Tengo una amiga española que sabe mirar. Cuando conoció la ciudad de México lloró. La llevé al Mercado de Sonora y lloró con la gente que le tendió la mirada. Después preguntó una y mil preguntas sobre los chamanes. Se comió un elote verde con limón y sal, se compró una bolsa tejida de plástico, se llevó a su casa un jabón atrapa novios y se trepó a un camión que la llevó desde el mercado al Zócalo. Mi amiga española no tuvo miedo. A pesar de las advertencias que le hicieron. No tomes taxis en las calles, no hables con nadie, olvídate del Metro, deja todo en el hotel, le estuvieron diciendo otros españoles que han viajado a la ciudad. Pero no hizo caso. Se atrevió a hablarles a los danzantes del Zócalo, a la señora que pasa los últimos años de su vida sentada en una silla de madera contando su historia y a los miedos que siente en la gente. Los miedos que nos cercenan los sentidos. Y nos obligan a correr.
La gente casi siempre tiene prisa. No alcanza el tiempo. No alcanza la vida para hacer lo que uno quiso un día hacer y no lo hizo. Menos para voltear a mirar lo que no se miró al pasar frente a una mujer que vive sentada en una silla de madera vendiendo remedios para curar el alma. El alma que muda, como el cuerpo y como la palabra muda.
Algunas madrugadas el alma abandona la ruta.

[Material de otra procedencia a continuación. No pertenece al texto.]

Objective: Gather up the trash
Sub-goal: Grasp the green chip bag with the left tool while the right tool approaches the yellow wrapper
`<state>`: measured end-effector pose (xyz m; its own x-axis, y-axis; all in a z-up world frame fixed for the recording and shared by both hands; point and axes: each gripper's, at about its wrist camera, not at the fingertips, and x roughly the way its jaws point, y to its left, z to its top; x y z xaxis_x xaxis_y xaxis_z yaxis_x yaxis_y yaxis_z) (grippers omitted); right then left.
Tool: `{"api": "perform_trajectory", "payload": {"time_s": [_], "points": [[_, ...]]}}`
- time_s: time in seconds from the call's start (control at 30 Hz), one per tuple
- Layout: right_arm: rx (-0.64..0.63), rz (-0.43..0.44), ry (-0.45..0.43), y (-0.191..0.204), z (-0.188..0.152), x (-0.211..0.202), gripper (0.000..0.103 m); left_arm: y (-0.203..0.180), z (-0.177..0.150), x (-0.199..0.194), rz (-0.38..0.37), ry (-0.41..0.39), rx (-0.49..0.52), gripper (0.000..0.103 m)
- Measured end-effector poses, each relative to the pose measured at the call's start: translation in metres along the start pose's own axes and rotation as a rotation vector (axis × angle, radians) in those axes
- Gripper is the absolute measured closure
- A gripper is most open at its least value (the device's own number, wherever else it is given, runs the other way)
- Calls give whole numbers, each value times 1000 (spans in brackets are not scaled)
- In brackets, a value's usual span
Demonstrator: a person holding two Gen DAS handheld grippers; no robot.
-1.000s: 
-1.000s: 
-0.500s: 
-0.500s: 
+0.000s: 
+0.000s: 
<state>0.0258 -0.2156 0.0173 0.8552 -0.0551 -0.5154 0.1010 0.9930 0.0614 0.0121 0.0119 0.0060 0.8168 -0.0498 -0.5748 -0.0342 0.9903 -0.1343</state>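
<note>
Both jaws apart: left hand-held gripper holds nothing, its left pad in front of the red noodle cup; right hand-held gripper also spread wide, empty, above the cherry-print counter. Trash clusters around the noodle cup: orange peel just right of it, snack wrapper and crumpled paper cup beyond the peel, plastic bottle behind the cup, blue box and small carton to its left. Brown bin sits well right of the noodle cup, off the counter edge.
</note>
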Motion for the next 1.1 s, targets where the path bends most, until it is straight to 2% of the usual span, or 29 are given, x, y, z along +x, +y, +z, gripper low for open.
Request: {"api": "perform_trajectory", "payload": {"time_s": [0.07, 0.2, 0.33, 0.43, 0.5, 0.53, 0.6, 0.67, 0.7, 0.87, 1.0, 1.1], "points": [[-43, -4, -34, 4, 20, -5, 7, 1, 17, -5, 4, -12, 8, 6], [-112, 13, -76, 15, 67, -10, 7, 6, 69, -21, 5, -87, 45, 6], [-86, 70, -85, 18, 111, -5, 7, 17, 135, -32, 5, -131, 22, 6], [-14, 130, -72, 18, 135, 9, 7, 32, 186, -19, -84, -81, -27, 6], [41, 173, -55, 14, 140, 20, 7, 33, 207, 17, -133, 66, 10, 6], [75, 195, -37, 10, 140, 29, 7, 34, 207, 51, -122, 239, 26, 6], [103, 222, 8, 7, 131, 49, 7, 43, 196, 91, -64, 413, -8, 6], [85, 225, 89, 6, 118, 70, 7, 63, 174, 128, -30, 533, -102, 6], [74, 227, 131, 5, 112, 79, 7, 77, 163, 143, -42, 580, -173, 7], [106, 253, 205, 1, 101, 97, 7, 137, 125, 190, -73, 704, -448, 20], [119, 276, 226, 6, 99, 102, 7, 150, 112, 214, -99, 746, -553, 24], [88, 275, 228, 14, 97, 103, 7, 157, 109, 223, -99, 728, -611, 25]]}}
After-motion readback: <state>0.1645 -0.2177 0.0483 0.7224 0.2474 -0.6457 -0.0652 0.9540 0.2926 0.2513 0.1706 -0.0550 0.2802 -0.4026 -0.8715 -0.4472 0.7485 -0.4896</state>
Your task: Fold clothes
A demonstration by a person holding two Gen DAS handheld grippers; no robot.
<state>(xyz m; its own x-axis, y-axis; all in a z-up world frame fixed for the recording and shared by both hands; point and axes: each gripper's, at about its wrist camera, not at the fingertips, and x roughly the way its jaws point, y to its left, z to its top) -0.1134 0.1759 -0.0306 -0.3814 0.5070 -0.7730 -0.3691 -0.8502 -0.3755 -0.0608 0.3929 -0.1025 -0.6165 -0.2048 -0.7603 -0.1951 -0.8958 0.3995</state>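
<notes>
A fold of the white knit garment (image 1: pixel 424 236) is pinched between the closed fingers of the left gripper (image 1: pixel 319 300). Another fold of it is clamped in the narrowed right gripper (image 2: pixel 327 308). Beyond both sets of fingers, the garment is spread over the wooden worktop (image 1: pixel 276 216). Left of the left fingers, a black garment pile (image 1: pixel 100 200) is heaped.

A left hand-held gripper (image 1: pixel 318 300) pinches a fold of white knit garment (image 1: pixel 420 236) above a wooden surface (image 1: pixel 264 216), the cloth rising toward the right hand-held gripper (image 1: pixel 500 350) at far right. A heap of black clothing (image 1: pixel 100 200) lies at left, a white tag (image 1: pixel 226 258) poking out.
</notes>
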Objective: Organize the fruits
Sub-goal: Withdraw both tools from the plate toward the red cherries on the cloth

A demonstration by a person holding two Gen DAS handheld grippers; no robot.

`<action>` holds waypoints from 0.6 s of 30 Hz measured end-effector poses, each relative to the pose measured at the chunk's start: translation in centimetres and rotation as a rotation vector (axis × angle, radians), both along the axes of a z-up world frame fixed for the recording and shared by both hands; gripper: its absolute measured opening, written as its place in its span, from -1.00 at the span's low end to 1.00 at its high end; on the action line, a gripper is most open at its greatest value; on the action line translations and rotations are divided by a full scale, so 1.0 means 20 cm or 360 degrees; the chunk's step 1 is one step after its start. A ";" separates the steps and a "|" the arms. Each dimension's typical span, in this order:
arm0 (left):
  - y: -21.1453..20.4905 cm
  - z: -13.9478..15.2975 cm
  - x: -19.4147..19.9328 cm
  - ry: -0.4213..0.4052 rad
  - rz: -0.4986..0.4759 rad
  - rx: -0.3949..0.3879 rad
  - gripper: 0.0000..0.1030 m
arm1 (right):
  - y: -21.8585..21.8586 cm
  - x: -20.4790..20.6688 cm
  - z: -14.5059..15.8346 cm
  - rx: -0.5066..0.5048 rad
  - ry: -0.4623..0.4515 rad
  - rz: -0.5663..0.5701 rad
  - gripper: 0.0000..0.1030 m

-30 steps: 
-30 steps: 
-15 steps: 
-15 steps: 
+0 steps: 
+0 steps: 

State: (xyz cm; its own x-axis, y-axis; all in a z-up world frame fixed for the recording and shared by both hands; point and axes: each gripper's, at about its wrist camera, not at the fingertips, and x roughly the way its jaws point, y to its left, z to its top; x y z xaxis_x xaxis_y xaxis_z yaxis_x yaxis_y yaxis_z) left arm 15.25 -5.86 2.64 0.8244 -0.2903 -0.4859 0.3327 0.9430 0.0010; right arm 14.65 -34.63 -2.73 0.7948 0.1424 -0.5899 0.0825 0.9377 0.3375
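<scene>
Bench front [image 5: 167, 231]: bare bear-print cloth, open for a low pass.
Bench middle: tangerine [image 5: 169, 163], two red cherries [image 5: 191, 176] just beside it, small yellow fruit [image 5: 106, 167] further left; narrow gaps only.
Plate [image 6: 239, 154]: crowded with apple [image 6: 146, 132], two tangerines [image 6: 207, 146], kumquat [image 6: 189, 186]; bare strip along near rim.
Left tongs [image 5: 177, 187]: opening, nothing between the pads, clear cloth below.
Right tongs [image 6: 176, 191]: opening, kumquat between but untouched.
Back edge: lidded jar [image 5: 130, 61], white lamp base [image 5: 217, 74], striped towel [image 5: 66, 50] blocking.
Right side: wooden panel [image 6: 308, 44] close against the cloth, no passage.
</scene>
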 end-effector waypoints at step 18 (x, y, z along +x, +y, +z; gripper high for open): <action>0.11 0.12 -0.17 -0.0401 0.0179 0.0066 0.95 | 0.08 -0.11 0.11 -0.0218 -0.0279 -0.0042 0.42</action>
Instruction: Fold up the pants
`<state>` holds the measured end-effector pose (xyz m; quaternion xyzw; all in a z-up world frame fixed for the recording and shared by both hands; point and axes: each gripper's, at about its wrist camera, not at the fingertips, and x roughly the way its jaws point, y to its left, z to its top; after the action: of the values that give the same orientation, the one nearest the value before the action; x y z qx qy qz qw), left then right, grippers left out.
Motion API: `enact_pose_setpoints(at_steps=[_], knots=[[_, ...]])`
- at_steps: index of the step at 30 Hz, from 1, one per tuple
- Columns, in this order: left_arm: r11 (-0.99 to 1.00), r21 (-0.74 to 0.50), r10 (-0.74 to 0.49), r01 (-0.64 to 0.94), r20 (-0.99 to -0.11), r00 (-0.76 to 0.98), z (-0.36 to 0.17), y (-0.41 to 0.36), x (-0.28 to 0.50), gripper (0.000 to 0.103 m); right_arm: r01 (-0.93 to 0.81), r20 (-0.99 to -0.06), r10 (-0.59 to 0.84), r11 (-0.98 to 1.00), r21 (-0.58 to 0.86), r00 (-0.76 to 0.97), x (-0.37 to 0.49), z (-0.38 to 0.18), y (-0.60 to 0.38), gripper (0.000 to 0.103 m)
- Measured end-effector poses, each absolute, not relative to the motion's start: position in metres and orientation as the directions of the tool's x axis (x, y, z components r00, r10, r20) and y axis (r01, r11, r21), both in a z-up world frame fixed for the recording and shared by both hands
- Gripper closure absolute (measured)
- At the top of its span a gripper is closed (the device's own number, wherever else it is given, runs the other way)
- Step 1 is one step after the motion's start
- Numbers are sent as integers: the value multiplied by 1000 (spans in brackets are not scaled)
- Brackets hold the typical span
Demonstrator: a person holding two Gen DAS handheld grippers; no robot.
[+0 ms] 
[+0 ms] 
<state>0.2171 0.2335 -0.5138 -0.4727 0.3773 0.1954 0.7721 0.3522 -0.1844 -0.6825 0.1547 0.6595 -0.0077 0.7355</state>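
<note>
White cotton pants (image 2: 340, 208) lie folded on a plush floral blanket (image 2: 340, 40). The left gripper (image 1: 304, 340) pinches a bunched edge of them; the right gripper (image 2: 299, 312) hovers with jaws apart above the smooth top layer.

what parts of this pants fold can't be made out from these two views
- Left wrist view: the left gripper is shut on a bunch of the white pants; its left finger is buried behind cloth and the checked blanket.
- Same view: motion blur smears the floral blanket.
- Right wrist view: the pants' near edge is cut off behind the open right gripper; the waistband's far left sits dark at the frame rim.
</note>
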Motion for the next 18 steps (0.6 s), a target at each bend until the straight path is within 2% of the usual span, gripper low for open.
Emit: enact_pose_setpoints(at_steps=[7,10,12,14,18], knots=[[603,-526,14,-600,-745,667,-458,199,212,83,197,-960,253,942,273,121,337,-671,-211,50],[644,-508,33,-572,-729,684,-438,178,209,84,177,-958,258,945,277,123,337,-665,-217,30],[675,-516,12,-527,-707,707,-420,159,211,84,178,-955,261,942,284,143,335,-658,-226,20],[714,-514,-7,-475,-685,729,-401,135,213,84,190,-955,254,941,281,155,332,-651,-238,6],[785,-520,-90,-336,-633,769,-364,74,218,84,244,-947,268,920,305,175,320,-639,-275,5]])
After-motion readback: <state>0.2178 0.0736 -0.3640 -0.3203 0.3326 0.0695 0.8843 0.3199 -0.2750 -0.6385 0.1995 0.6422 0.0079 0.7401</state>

Y decide andar otro camino. Sin ningún aviso previo, sin consultas, sin tomar en cuenta las consecuencias, decide por nosotros y nos devuelve las ganas de sentir. Pero en la ciudad no hay tiempo para nada, eso dice la gente, casi toda. No hay tiempo para sentir, pero de vez en cuando el alma abandona la vía rápida y nos ofrece una barca para navegar sin puerto. Aunque casi nadie acepta la oferta, porque de aceptarla, se corre el riesgo de sentir la vida recorrer los nudos que le hemos hecho a nuestras venas. Se corre el riesgo de mirar. Y cuando alguien sabe mirar, puede llorar el llanto de haber perdido tanto tiempo luchando por conquistar un lago seco en una ciudad que hace tiempo se muere de sed. Una sed de mujer, sed sin olvido. Igual a la sed que hoy tengo y que intentaré calmar con agua de raíz de nopal, una pizca de canela y miel de abeja.